Hi Michail, observations as well as ordinary accumulators only observe / process rows that are iterated / consumed by downstream stages. If the query plan decides to skip one side of the join, that one will be removed from the final plan completely. Then, the Observation will not retrieve any metrics and .get waits forever. Definitively not helpful.
When creating the Observation class, we thought about a timeout for the get method but could not find a use case where the user would call get without first executing the query. Here is a scenario where though executing the query there is no observation result.
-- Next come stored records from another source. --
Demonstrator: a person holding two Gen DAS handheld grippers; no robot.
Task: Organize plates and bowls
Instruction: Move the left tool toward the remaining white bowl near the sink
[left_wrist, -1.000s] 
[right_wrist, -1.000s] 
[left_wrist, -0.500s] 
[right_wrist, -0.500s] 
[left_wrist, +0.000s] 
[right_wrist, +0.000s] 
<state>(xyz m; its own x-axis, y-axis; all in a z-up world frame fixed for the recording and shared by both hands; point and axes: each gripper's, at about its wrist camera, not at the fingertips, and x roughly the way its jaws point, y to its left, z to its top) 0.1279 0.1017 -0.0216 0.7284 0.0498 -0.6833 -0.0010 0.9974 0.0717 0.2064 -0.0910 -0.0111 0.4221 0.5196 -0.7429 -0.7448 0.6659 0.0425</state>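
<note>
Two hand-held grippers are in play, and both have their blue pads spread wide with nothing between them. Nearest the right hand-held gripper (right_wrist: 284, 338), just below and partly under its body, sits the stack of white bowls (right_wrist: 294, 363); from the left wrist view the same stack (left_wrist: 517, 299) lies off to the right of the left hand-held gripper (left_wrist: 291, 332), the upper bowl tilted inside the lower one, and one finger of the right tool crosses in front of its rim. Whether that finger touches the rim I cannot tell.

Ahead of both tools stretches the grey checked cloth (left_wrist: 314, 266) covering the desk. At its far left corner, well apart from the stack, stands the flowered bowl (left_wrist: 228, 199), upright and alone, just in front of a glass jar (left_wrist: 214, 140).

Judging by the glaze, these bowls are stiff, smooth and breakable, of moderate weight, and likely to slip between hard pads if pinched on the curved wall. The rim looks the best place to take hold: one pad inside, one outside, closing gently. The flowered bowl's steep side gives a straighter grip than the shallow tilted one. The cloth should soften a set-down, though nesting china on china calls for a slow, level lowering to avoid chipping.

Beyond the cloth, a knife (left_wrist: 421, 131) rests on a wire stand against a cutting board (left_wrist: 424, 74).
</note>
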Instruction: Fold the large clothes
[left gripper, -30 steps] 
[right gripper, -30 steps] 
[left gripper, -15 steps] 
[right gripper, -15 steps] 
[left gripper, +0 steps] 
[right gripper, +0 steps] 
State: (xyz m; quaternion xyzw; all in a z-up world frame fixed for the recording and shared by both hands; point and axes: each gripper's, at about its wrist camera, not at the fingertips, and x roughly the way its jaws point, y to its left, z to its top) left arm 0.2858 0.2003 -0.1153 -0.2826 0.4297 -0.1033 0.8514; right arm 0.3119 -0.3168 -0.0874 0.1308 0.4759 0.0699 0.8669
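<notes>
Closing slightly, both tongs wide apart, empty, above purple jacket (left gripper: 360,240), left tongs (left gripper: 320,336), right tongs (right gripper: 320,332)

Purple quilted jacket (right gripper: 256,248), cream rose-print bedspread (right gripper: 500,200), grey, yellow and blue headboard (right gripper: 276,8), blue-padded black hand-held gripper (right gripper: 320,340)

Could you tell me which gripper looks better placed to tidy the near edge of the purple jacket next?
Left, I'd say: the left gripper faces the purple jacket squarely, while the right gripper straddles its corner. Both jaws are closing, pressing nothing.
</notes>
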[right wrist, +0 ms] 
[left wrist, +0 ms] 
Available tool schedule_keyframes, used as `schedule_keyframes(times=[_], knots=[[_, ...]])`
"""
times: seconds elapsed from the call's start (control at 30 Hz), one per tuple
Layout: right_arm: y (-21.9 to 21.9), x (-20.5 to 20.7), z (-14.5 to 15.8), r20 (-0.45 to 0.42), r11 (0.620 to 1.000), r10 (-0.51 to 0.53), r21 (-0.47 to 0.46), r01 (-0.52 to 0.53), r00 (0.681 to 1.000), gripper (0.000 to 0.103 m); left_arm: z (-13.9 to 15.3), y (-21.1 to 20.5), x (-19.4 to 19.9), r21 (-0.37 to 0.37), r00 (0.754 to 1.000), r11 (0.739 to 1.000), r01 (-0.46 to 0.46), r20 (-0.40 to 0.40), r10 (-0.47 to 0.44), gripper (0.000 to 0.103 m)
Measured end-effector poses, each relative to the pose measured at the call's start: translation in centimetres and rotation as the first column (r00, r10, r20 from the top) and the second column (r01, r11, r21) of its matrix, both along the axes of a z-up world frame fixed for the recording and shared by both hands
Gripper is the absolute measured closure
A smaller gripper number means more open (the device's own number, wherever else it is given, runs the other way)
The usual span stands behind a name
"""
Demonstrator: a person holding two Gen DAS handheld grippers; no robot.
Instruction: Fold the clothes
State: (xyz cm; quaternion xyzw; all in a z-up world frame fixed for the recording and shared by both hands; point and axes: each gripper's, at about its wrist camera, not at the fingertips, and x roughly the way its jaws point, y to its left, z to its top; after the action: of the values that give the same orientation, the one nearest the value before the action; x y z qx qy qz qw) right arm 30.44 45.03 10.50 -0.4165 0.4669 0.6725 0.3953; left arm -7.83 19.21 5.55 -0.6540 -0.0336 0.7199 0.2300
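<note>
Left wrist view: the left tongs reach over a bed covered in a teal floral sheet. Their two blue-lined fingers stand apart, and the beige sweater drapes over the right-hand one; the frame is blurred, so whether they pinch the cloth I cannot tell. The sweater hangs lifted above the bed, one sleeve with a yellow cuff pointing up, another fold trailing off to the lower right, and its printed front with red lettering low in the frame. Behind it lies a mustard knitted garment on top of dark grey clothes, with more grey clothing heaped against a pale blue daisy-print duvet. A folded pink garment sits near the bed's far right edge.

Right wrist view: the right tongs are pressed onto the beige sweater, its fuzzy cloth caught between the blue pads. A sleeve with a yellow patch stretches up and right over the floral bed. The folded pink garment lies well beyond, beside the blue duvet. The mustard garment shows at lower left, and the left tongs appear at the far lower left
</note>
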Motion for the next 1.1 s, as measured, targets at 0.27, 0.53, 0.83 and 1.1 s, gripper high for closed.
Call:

We will rethink this. Interestingly, your example works in Scala: import org.apache.spark.sql.Observation val df = Seq(("a", 1, "1 2 3 4"), ("b", 2, "1 2 3 4")).toDF("col1", "col2", "col3") val df_join = Seq(("a", 6), ("b", 5)).toDF("col1", "col4") val o1 = Observation() val o2 = Observation() val df1 = df.observe(o1, count("*")).filter("col1 = 'c'") val df2 = df1.join(df_join, "col1", "left").observe(o2, count("*")) df2.show() +----+----+----+----+ |col1|col2|col3|col4| +----+----+----+----+ +----+----+----+----+ o1.get Map[String,Any] = Map(count(1) -> 2) o2.get Map[String,Any] = Map(count(1) -> 0) Pyspark and Scala should behave identically here. I will investigate. Cheers, Enrico Am 02.12.23 um 17:11 schrieb Михаил Кулаков:
Hey folks, I actively using observe method on my spark jobs and noticed interesting behavior: Here is an example of working and non working code: https://gist.github.com/Coola4kov/8aeeb05abd39794f8362a3cf1c66519c <https://gist.github.com/Coola4kov/8aeeb05abd39794f8362a3cf1c66519c> In a few words, if I'm joining dataframe after some filter rules and it became empty, observations configured on the first dataframe never return any results, unless some action called on the empty dataframe specifically before join. Looks like a bug to me, I will appreciate any advice on how to fix this behavior.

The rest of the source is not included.